See, after 50 years I came to know the beauty of my faith and I would not change it for all the wealth in the world.
That is one of the beauties of our faith.
We do not force anything on anyone.
We allow that faith to develop gradually for we know it will.
Shakespeare in "As You Like it" described the seven stages of man thus"
Infant,Schoolboy,Lover,Soldier,Justice,
Lean and slippered pantaloon
With spectacles on nose and pouch on side;
His youthful hose, well saved, a world too wide
For his shrunk shank, and his big manly voice,
Turning again toward childish treble, pipes
And whistles in his* sound,
And last scene of all,, Second childishness
We call the different stages of growth as Ashrams.
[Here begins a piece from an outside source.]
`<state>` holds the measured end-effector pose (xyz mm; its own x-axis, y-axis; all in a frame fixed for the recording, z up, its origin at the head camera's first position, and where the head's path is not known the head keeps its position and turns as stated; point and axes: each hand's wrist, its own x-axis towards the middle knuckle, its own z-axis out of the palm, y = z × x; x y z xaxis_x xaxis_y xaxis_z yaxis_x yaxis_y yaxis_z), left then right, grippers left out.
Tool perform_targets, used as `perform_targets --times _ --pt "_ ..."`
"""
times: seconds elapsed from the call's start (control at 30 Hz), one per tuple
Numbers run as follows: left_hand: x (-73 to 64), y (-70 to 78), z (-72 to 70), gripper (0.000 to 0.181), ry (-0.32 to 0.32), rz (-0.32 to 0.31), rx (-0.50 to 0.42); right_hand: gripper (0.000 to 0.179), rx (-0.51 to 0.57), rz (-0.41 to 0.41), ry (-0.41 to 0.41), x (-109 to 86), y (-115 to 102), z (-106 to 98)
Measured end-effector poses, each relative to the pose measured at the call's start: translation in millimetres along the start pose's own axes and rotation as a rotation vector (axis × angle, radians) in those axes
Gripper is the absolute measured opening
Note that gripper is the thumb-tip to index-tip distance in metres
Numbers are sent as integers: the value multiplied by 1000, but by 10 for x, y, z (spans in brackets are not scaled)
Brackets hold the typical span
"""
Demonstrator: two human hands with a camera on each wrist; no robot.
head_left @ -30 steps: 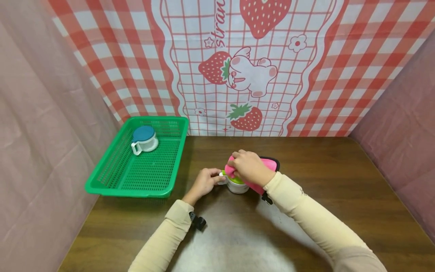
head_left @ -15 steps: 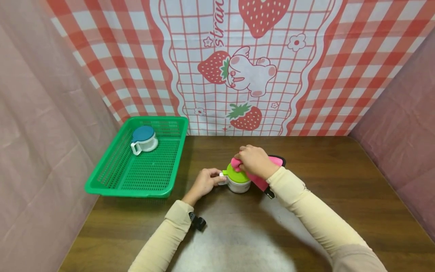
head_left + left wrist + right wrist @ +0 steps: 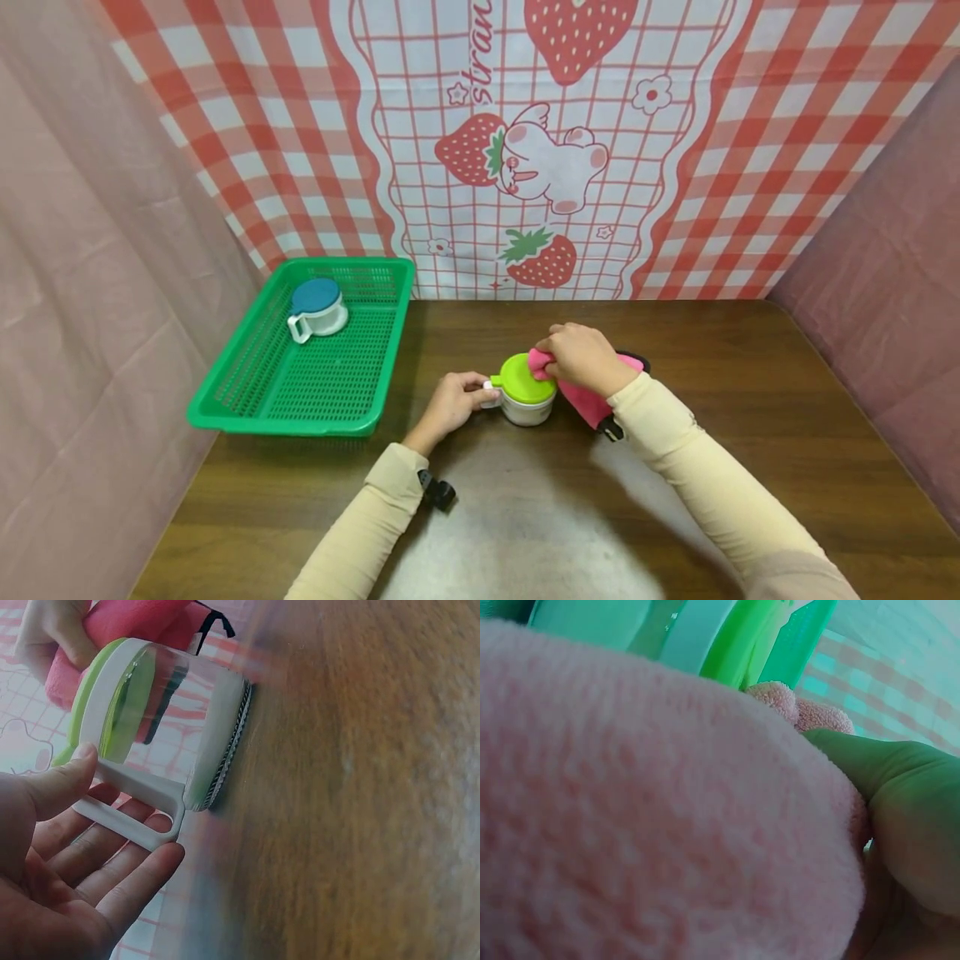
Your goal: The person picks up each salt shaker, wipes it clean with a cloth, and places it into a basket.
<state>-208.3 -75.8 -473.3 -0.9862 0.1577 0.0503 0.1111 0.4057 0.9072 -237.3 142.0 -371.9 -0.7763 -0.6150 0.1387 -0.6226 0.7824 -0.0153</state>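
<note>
A small clear jar (image 3: 169, 724) with a green lid (image 3: 523, 381) and a white handle (image 3: 139, 829) stands upright on the table. My left hand (image 3: 453, 403) holds it by that handle, thumb on top and fingers behind, as the left wrist view shows. My right hand (image 3: 585, 357) grips a bunched pink cloth (image 3: 588, 406) with a dark edge. The bunched end lies at the right side of the lid, and the rest of the cloth hangs down to the right of the jar. In the right wrist view the fuzzy cloth (image 3: 660, 802) covers most of the frame.
At the left on the brown table (image 3: 750, 433) stands a green plastic basket (image 3: 202, 408). Inside it, near the back, sits a similar white-handled jar with a blue lid (image 3: 316, 295). A checked strawberry curtain (image 3: 555, 250) hangs behind the table, with pink curtains (image 3: 885, 208) at the sides.
My right hand has slid the pink cloth rightward across the green lid to its right edge, so more of the lid shows. The left hand and jar have stayed in place.
</note>
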Motion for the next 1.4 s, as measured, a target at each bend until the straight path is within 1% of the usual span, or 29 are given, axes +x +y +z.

Thus we have Brahmacharya (upto 18), Grihastha,(19 - 40), Banprasth(41-55) and Sanyas(after 55).
We know a person will gradully find his way to God when he starts reaching the banprasth stage.Before that, he has to perform the duties towards the world which God has planned for him.
If not 50, at least a person should be an adult, is educated and is well off when he decides to change his faith , then I would not call it conversion.
But if the person is not an adult, uneducated and poor and change of faith is used as a bait to give him educational, economic gain.

IT IS CONVERSION


Now, Mr. Mahadevan can tell us whether it was conversion

Radheshyam

1 comment:

Unknown said...

Sharma1965,

I just read your beautiful comment on my column. Thank you for the kindness, peace, maturity and understanding you have showed in your response.

"That is one of the beauties of our faith.
We do not force anything on anyone." -- Indeed, this is the greatness of the Hindu religion. Unfortunately, many forces are trying to undermine this.